DATA BLOCK >>
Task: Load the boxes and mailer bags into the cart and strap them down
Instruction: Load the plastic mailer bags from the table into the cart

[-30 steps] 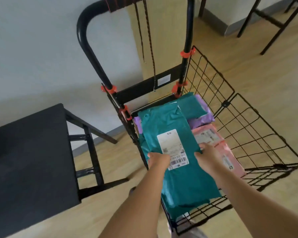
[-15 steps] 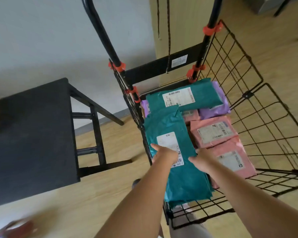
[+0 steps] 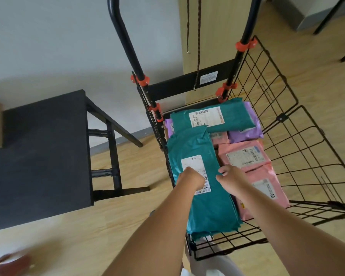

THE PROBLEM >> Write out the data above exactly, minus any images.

RESPONSE TO THIS TASK >>
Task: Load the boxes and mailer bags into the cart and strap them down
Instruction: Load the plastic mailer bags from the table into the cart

[-30 steps] 
[-15 steps] 
[+0 steps] 

Nothing else is needed to complete the exercise.